• _WHAT YOU NEED TO DO_:
Lines from the beginning of the data below through the one containing "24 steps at" are to be printed exactly as they appear.

----- COLLECTED DATA -----

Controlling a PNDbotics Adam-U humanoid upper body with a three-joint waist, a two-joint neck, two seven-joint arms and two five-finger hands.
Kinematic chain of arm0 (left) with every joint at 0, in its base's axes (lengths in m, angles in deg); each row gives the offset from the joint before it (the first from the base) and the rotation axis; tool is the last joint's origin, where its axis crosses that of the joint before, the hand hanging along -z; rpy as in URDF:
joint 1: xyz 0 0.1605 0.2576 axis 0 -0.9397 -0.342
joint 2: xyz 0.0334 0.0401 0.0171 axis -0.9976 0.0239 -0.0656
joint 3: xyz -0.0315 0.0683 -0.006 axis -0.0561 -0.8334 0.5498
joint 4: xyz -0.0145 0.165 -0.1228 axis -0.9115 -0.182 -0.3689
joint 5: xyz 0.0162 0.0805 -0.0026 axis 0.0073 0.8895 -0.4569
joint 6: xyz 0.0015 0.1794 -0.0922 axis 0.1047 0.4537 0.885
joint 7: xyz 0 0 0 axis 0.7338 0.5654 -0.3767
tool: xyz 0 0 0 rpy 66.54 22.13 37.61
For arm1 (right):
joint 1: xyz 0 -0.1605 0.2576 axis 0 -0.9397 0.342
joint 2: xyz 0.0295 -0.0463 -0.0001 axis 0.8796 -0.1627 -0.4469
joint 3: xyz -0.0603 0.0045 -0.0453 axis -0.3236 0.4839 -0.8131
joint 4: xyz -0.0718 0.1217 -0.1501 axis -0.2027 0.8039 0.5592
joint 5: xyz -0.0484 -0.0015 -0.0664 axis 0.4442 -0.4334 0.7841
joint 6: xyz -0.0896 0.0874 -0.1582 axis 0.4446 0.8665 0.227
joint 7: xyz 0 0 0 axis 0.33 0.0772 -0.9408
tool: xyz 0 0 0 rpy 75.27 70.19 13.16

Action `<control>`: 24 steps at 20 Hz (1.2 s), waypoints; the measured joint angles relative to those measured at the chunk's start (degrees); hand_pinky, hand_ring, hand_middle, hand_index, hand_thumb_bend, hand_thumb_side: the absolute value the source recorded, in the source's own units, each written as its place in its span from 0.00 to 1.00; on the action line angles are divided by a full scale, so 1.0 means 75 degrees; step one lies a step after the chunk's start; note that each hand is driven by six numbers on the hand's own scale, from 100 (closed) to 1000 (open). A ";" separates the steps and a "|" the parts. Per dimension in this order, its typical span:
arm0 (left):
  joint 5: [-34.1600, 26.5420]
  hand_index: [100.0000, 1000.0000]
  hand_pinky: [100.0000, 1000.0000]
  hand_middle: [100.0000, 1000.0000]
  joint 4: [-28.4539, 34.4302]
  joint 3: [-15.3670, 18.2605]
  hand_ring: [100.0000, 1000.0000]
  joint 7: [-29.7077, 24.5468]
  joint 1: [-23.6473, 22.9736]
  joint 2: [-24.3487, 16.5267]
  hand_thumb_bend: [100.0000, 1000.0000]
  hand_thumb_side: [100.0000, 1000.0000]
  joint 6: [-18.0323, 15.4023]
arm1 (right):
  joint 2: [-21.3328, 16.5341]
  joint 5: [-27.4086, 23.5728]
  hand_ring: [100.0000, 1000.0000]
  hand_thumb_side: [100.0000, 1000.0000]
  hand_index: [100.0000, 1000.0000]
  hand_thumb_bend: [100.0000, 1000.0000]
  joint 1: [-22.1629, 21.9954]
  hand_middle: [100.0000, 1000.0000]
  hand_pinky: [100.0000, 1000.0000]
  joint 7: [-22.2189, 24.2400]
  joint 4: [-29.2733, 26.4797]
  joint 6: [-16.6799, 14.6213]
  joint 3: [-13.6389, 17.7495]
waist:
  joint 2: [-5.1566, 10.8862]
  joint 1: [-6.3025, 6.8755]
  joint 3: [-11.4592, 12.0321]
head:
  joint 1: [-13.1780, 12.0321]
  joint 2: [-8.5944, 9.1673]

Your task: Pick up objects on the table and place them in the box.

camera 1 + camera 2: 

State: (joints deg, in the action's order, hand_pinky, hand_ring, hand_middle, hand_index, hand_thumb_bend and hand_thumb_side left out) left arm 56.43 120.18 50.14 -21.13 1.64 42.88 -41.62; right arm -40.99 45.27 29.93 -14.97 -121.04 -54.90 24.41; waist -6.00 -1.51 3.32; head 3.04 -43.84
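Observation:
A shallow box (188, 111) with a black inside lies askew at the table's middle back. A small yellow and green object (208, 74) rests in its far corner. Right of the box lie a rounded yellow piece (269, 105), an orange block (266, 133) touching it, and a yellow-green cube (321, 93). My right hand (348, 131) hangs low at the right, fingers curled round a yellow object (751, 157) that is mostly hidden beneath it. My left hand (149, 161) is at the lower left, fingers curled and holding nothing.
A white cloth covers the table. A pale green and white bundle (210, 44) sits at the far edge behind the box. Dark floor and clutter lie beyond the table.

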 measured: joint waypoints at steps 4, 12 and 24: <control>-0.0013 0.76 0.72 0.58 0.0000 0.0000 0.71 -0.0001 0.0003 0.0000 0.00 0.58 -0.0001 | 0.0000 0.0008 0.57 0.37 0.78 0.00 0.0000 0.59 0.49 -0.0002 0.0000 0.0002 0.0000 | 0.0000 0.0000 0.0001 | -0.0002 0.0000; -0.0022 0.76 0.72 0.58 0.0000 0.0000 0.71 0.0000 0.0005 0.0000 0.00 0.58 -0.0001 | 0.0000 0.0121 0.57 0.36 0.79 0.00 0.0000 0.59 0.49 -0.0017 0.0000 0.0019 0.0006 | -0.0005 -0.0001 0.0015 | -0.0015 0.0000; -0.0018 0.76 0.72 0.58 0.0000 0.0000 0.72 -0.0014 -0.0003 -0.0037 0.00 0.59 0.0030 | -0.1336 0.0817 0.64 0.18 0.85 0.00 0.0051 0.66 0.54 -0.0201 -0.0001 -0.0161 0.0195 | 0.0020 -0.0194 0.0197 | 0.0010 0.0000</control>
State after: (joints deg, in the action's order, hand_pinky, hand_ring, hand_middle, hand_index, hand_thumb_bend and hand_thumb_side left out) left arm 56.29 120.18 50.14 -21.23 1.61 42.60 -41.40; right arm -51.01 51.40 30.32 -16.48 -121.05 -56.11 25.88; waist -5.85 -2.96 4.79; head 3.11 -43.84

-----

• _SOLVED PROBLEM_:
Controlling a PNDbotics Adam-U humanoid upper body with a three-joint waist, a two-joint neck, two seven-joint arms and two five-finger hands.
Kinematic chain of arm0 (left) with every joint at 0, in its base's axes (lengths in m, angles in deg); each row gives the offset from the joint before it (the first from the base) and the rotation axis; tool is the last joint's origin, where its axis crosses that of the joint before, the hand hanging along -z; rpy as in URDF:
joint 1: xyz 0 0.1605 0.2576 axis 0 -0.9397 -0.342
joint 2: xyz 0.0334 0.0401 0.0171 axis -0.9976 0.0239 -0.0656
joint 3: xyz -0.0315 0.0683 -0.006 axis -0.0561 -0.8334 0.5498
joint 4: xyz -0.0145 0.165 -0.1228 axis -0.9115 -0.182 -0.3689
joint 5: xyz 0.0162 0.0805 -0.0026 axis 0.0073 0.8895 -0.4569
joint 6: xyz 0.0015 0.1794 -0.0922 axis 0.1047 0.4537 0.885
joint 7: xyz 0 0 0 axis 0.7338 0.5654 -0.3767
tool: xyz 0 0 0 rpy 66.54 22.13 37.61
For arm1 (right):
joint 1: xyz 0 -0.1605 0.2576 axis 0 -0.9397 0.342
joint 2: xyz 0.0295 -0.0463 -0.0001 axis 0.8796 -0.1627 -0.4469
joint 3: xyz -0.0603 0.0045 -0.0453 axis -0.3236 0.4839 -0.8131
joint 4: xyz -0.0718 0.1217 -0.1501 axis -0.2027 0.8039 0.5592
joint 5: xyz -0.0484 -0.0015 -0.0664 axis 0.4442 -0.4334 0.7841
joint 6: xyz -0.0896 0.0874 -0.1582 axis 0.4446 0.8665 0.227
joint 7: xyz 0 0 0 axis 0.33 0.0772 -0.9408
tool: xyz 0 0 0 rpy 75.27 70.19 13.16

Action `<control>`: 24 steps at 20 Hz (1.2 s), waypoints; the measured joint angles relative to those measured at the chunk's start (degrees); hand_pinky, hand_ring, hand_middle, hand_index, hand_thumb_bend, hand_thumb_side: the absolute value the source recorded, in the source's own units, each written as its place in its span from 0.00 to 1.00; on the action line angles are divided by a full scale, so 1.0 means 75 degrees; step one lies a step after the chunk's start; note that each hand is driven by six numbers on the hand's own scale, from 100 (closed) to 1000 (open). A ";" separates the steps and a "|" the parts. Per dimension in this order, its typical span:

This answer is complete as it stands.